Member-only story
So, you’ve read all of Austen… Now what to read??
Well, first up is Anthony Trollope. I’m just a massive fan of Trollope, who lived from 1815–1882. For a start, he was a civil servant, who only wrote in the evenings — which didn’t stop him churning out a quite terrifying number of well-written, often moving, historical novels.
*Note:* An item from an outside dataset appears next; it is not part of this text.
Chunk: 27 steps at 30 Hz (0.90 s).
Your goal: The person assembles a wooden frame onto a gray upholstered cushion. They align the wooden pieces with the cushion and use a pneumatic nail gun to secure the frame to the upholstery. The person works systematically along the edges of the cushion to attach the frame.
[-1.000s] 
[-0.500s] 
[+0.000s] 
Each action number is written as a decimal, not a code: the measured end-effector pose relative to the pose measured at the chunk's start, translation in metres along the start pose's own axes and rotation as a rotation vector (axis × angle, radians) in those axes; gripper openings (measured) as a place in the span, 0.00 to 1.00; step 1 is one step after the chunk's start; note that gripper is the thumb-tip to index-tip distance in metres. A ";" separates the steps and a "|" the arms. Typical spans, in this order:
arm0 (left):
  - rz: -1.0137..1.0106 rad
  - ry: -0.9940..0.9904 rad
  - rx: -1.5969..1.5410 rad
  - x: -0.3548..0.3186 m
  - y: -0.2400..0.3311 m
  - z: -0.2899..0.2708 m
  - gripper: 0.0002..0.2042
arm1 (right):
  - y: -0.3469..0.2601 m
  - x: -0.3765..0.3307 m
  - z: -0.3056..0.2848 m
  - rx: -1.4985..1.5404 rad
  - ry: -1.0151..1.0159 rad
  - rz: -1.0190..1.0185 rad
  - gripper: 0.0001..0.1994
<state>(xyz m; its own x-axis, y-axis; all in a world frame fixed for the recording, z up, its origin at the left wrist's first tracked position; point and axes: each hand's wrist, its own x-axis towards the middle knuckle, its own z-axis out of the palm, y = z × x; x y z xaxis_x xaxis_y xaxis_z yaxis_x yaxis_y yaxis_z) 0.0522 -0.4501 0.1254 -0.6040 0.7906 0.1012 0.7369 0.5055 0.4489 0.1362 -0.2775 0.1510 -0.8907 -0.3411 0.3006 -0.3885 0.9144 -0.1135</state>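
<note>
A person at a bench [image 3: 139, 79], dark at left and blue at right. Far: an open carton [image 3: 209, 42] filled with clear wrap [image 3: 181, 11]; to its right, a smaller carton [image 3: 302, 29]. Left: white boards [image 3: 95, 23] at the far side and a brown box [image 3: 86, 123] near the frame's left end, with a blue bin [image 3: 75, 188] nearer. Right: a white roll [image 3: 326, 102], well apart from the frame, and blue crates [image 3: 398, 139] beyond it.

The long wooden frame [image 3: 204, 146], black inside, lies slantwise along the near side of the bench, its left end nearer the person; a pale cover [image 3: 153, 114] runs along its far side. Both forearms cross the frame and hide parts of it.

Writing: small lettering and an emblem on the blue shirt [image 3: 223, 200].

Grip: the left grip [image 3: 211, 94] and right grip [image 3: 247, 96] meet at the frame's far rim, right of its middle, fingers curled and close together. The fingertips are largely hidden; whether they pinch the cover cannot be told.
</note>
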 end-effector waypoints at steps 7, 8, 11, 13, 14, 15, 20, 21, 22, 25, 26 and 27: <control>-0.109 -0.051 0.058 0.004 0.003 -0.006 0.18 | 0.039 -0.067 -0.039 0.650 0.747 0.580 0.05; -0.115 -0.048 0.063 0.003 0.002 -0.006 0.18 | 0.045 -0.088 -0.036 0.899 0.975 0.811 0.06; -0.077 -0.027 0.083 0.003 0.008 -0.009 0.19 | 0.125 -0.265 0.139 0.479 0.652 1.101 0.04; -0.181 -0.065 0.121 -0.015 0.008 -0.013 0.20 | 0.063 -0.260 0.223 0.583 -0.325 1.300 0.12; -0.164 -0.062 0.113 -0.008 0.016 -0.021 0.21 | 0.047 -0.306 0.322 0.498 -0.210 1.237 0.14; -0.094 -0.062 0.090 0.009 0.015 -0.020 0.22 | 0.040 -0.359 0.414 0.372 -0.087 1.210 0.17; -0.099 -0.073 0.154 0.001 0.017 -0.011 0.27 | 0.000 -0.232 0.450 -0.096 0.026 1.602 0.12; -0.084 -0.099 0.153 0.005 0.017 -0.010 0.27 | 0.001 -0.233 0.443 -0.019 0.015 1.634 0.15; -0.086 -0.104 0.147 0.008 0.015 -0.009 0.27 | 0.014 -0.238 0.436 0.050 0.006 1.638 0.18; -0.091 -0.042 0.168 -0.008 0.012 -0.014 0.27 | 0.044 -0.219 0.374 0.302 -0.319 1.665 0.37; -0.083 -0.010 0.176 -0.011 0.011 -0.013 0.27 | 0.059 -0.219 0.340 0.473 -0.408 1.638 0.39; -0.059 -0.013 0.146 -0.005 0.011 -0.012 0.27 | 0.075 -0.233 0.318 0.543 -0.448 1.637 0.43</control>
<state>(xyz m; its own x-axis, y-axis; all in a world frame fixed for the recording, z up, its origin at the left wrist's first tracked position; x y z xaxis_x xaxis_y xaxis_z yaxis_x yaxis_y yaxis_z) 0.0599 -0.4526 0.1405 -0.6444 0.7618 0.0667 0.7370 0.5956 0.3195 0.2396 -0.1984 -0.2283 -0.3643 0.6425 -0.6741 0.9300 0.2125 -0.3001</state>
Take my advice, and kick off with The Little House at Allington. In this story there’s a quietly lovely older sister and a sparklingly sassy younger one, the elder being sought in marriage by a cousin she is fond of but cannot love — while her younger sister pretty much falls for a certain newcomer at first sight. Fantastic book. It’s Austenesque, in that the sisters can’t really have careers, as such — though they do have more choice and agency than Austen’s heroines, being fifty years farther down the same century. Trollope’s language is easier than Austen’s — more modern, less exquisitely stylish — but British society remained just as stubbornly structured as it was in Regency times.
All of his Barsetshire Chronicles are wonderful — and there are also characters in Trollope you’ll love to hate (see Obadiah Slope, who leaves Mr Collins himself in the dust in terms of oiliness!) Here’s a typically droll Trollope line: ‘No man thinks there is much ado about nothing when the ado is about himself.’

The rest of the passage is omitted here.